Avoid the event bus pattern. It was fashionable for a while but it turns the codebase to spaghetti. It tends to make error handling impossible or at least convoluted and debugging is a huge challenge.
In addition to the useful tips that others have posted, here is one. For every API function or class X that you encounter in an example, google for "X deprecated". It is insane how fast the platform has changed in the span of 2 years.
Curious as to why a new learner would go this route.
Get familiar with using Android Studio as your IDE. Read the Kotlin and Android documentation. Look at the (newer) Android example apps Google puts up on Github. Watch the (especially more recent) Android Developer videos on Youtube, especially the I/O ones (although some other deep dive ones are good too). Look at the codelabs.
If you're already programming, one thing to be aware of is how ephemeral Android lifecycle classes (Activity, Fragment and associated Views) are. At any time the phone can be shut off and they can go away and be killed, and any state will disappear. So be aware of storing state in ViewModels and this sort of thing.
Also, under the hood android has a Looper and a main thread with a message queue, and handlers. On an API level your Manifest will probably have a start Activity that is the main launcher, and which can launch other activities - but you don't launch them, you send an intent to launch them and then the system launches it. You don't have to understand all of this right off the bat but you do have to understand some of it, including how there is a main (UI) thread, and then you can launch network or disk access or computation calls on other threads.
A statement is easier to fix than a function, a function easier to fix than a class, a class easier to fix than a module, a module easier to fix than the whole app. Getting the architecture right is important, as it is more difficult to clean up later. For a big app people often put network (REST API) access into its own module, put analytics into its own module etc. Plus functions are broken down. If HN had a big app, account might have its own module, submission threads and comments might have its own module, search might have its own module etc. Whatever makes sense. For a small app which won't grow, modularizing like that may be premature.
Also within a module in its internal architecture, MVVM is the main architecture used. Something like clean takes more effort to put in and keep - what does a company do if senior people come in and do not like clean and aren't using use cases or business rules without dependencies etc.? If engineering is not already filled with good senior people committed to clean, who are not taking shortcuts to get features out etc. I would think twice about trying to use clean, for social reasons more than technical reasons.

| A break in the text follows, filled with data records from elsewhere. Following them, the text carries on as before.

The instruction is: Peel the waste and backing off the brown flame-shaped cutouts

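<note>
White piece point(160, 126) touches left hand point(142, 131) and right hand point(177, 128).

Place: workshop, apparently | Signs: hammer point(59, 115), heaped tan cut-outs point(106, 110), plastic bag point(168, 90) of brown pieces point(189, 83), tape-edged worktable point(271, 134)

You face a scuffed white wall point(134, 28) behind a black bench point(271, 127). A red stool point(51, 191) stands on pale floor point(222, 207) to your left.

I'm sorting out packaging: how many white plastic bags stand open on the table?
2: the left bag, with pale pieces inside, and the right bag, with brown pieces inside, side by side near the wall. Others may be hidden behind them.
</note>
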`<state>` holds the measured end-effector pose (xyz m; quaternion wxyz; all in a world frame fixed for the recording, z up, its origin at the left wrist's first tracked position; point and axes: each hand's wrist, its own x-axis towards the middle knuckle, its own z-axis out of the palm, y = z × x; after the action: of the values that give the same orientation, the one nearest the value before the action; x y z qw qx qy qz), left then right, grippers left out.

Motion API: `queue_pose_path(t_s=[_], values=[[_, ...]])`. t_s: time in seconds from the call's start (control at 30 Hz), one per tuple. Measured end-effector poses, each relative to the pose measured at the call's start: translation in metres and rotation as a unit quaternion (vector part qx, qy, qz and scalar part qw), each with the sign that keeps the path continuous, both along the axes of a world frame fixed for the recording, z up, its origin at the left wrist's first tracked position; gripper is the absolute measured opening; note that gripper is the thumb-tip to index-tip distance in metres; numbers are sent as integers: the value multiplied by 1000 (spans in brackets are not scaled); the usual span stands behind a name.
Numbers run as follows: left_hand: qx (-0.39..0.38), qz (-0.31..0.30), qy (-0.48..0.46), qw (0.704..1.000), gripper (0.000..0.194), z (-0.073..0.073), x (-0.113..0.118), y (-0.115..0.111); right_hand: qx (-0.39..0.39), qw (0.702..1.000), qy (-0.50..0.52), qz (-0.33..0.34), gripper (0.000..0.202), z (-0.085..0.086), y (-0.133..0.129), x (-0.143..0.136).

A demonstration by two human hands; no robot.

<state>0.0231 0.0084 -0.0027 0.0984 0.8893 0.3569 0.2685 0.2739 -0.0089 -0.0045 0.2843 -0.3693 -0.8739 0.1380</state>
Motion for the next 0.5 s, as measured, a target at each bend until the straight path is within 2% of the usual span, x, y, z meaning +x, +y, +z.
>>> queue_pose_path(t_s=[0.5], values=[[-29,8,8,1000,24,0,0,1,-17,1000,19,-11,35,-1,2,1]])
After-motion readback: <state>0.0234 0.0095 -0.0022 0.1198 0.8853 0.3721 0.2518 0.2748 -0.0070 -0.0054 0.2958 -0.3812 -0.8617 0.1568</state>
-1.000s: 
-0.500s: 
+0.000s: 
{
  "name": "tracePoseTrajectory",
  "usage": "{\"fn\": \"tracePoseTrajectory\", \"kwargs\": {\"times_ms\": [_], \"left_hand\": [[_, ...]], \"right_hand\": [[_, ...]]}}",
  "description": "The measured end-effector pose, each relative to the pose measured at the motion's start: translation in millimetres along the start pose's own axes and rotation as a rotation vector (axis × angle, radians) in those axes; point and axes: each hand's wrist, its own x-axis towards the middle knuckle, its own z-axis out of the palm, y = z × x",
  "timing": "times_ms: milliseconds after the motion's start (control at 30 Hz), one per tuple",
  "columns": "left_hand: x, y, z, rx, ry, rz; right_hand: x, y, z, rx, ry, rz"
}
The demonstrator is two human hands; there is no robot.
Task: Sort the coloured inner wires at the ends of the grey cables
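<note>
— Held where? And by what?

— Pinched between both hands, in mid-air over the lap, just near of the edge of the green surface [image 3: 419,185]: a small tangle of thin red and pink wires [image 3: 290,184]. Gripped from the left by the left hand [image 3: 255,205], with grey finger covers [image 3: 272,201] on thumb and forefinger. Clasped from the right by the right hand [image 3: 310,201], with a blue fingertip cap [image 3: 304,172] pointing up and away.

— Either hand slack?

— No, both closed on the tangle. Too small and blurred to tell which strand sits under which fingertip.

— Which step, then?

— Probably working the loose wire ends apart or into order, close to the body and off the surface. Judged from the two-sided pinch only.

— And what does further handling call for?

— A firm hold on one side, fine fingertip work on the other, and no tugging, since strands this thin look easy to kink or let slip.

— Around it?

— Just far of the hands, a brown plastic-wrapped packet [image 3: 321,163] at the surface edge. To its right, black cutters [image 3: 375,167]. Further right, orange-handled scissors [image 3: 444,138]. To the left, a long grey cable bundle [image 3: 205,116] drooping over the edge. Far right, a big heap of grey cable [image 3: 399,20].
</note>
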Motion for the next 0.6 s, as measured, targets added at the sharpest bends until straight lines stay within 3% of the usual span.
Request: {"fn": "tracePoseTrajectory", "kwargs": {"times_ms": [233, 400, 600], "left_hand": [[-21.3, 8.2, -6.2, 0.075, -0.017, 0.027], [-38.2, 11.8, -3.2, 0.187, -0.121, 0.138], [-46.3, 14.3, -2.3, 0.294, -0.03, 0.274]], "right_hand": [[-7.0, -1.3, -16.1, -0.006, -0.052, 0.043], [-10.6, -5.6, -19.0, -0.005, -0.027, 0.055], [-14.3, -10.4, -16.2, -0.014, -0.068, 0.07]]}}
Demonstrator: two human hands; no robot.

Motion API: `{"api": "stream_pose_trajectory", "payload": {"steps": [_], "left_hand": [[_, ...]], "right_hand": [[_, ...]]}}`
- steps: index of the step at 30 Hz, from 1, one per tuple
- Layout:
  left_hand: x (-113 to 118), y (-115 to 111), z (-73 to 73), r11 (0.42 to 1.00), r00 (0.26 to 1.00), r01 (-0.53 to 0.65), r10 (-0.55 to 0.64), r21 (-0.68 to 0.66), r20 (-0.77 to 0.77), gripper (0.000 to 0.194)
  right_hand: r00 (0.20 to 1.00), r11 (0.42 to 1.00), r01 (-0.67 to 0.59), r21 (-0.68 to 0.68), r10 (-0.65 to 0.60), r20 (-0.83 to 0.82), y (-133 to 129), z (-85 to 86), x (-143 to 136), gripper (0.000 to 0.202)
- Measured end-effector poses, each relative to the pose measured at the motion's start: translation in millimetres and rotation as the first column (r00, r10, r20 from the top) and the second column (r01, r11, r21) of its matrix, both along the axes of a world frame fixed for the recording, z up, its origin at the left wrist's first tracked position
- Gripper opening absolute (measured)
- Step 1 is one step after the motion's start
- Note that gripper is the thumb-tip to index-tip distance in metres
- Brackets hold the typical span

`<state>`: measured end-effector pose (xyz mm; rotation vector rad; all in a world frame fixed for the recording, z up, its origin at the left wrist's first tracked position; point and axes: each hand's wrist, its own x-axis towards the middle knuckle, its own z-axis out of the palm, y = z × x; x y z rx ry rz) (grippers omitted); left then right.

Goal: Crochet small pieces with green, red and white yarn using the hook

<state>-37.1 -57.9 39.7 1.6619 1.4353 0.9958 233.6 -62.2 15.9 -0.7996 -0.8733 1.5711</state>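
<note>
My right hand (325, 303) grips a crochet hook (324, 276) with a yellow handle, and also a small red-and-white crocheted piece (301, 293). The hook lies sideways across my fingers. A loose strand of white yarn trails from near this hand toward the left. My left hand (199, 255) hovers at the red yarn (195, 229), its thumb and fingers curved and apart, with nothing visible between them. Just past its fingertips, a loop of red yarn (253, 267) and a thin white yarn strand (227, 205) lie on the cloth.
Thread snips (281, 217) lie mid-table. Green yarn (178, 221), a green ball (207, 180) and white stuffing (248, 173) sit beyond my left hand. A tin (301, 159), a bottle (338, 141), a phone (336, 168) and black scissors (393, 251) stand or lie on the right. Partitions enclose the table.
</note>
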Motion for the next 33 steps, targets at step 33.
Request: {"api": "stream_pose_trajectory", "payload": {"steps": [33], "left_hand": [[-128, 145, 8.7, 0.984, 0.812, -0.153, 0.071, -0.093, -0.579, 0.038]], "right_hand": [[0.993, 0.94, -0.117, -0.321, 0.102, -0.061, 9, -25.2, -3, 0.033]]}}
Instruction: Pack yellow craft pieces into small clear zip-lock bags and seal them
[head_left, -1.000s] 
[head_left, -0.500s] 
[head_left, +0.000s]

Android is notoriously difficult to test. Where do you put your tests? There is the testing pyramid of UI/e2e at the top, features/integration in the middle and unit tests at the bottom - the bottom of the period being the most tests. Except you can't really directly unit test Android lifecycle classes like Activity or Fragment with JUnit. So what do you do? You use the Google suggested unidirectional data flow from ViewModels into the lean lifecycle classes, sending in a UI model to the lifecycle classes to create the UI from. You unit test in the ViewModel the various scenarios and edge cases going out to the UI/lifecycle classes. You can unit test in other places but this is a way of indirectly unit testing UI. There are also UI tests like Espresso higher up on the test pyramid.